Oral Papers: Delirium & Agitation
Delirium in elderly patients is common and dangerous. Major risk factors include aging and exogenous insults, such as infection or surgery. Also, neurodegenerative process such as dementia is a risk factor for delirium. In animal models, aging or neurodegenerative process enhance pro-inflammatory cytokine release from microglia in response to exogenous insults. The epigenetic mechanism, especially DNA methylation (DNAm), regulates gene expression and changes with age. Older individuals may have methylation changes that influence the increased cytokine upon insult and the decreased neurotrophic factor, but the degree to which aging affects DNAm of cytokine or neurotrophic genes is not fully understood.

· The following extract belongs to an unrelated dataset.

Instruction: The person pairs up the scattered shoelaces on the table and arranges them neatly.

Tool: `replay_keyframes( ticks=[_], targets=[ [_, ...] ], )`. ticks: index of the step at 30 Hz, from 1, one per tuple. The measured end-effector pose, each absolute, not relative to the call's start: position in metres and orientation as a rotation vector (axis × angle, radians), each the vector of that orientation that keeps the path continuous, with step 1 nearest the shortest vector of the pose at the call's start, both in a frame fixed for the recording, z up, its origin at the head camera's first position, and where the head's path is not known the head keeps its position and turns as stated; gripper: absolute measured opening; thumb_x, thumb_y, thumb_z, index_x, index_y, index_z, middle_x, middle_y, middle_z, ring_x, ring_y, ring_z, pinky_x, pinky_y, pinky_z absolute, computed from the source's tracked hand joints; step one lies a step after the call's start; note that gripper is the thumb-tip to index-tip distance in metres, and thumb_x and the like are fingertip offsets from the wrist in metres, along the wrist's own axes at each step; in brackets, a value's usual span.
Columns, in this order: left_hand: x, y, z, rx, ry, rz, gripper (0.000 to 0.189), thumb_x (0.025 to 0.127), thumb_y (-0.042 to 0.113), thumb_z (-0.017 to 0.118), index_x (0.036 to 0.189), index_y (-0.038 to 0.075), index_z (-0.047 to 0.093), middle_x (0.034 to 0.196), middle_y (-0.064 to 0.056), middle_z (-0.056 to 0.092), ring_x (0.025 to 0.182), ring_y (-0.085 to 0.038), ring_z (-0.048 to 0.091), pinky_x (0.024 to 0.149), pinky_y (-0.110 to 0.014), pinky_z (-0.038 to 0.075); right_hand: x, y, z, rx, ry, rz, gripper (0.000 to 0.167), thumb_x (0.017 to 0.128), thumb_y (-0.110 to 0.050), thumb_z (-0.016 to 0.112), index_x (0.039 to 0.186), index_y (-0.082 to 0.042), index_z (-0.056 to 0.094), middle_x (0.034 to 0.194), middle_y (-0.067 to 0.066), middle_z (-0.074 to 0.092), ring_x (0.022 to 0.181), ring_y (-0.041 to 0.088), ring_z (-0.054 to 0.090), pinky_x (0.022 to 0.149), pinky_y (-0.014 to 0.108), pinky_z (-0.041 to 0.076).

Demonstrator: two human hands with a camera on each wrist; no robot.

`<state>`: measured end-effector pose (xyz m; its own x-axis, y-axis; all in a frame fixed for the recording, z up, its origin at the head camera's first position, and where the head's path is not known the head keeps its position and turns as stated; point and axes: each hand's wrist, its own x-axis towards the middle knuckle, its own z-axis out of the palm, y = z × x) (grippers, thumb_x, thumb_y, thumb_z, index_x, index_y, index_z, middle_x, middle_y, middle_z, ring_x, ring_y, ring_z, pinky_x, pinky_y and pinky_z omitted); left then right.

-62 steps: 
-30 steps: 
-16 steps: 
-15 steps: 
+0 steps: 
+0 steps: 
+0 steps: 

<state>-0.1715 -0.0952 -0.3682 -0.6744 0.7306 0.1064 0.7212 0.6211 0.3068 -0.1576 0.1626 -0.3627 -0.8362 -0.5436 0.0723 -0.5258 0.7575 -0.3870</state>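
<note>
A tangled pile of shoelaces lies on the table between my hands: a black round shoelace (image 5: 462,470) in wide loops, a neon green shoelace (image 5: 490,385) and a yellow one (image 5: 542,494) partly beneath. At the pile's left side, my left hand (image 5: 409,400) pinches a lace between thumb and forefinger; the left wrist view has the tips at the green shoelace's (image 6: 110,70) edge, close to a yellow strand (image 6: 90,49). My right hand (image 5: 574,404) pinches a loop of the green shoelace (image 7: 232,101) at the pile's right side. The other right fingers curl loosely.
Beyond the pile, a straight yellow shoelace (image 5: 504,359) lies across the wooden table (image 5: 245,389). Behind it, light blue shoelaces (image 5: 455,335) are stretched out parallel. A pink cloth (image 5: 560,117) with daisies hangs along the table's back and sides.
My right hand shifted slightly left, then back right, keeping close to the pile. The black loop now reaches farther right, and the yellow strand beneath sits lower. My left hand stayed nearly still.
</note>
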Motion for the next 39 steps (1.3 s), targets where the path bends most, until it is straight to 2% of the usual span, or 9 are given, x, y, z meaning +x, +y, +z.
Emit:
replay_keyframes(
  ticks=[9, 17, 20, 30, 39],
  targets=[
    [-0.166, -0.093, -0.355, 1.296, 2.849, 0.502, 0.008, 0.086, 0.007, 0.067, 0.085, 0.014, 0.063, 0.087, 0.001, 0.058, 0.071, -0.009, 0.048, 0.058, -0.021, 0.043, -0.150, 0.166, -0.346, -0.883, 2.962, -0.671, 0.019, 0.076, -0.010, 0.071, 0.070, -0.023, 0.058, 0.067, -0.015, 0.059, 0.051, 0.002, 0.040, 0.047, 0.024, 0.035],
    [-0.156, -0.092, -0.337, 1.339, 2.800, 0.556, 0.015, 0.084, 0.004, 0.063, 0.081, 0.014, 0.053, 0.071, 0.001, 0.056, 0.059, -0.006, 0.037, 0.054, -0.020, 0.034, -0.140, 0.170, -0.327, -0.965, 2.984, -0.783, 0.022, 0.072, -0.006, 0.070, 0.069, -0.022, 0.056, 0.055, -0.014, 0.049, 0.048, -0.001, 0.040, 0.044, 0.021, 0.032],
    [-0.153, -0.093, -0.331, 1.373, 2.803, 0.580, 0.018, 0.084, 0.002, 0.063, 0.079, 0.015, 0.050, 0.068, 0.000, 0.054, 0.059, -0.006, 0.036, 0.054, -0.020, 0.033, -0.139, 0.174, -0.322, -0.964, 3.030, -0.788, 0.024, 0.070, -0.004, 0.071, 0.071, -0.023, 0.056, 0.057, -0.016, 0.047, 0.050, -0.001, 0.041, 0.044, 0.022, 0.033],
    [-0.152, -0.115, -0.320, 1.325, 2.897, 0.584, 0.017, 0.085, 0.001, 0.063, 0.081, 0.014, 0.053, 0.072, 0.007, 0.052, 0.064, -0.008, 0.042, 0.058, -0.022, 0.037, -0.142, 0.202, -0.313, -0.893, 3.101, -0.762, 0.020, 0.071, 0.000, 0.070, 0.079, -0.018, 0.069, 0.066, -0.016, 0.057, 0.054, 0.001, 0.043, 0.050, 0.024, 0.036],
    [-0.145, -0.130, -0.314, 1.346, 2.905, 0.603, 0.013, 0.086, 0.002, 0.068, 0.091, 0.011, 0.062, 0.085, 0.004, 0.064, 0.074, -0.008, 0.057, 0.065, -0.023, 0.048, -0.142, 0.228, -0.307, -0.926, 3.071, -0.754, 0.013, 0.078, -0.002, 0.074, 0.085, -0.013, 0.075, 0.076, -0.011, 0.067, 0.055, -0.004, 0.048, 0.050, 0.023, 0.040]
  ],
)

The relationship between aging and DNAm of pro-inflammatory cytokine genes (TNF-alpha, IL1-beta, IL-6) as well as the brain derived neutrophic factor (BDNF) was investigated using methylation array data in three cohorts. Brain and blood samples were collected from a neurosurgery cohort (NSG) of 21 subjects who underwent brain resection. A second cohort, the Grady Trauma Project (GTP), included blood samples from 265 subjects. A third cohort was from the University of Iowa Hospitals and Clinics (UIHC), comparing 45 cases of delirium inpatients and age- and gender- matched controls without delirium.
In the NSG cohort, a significant negative correlation between age and DNAm in brain was found at a CpG in IL-6. With the GTP dataset, significant negative correlations between age and DNAm were seen at most of the CpGs in TNF-alpha. Also, TNF-Alpha expression increases with age. These GTP DNAm correlations in TNF-alpha were also nominally significant in NSG blood samples. In neuronal negative NSG brain tissue, a similar negative trend was observed. With the same GTP dataset, significant positive correlations between age and DNAm were seen at most of the CpGs in BDNF. However, BDNF expression did not show correlation with age. Among UIHC cohort, delirium patients showed negative correlations with age among more CpGs in the TNF-alpha gene than controls, whereas in the BDNF gene, positive correlations with age were observed at more CpGs than controls.
With aging, a decrease in DNAm of cytokines gene CpGs in glia and blood was seen. Also, an increase in DNAm of BDNF gene CpG was seen in blood. Among delirium patients, those correlations were more prevalent than controls. As these changes in DNAm on each gene can affect their expression, additional research is needed to fully elucidate the role of DNAm in aging and how it may influence the pathogenesis of delirium with interaction between inflammation and neurotrophic process.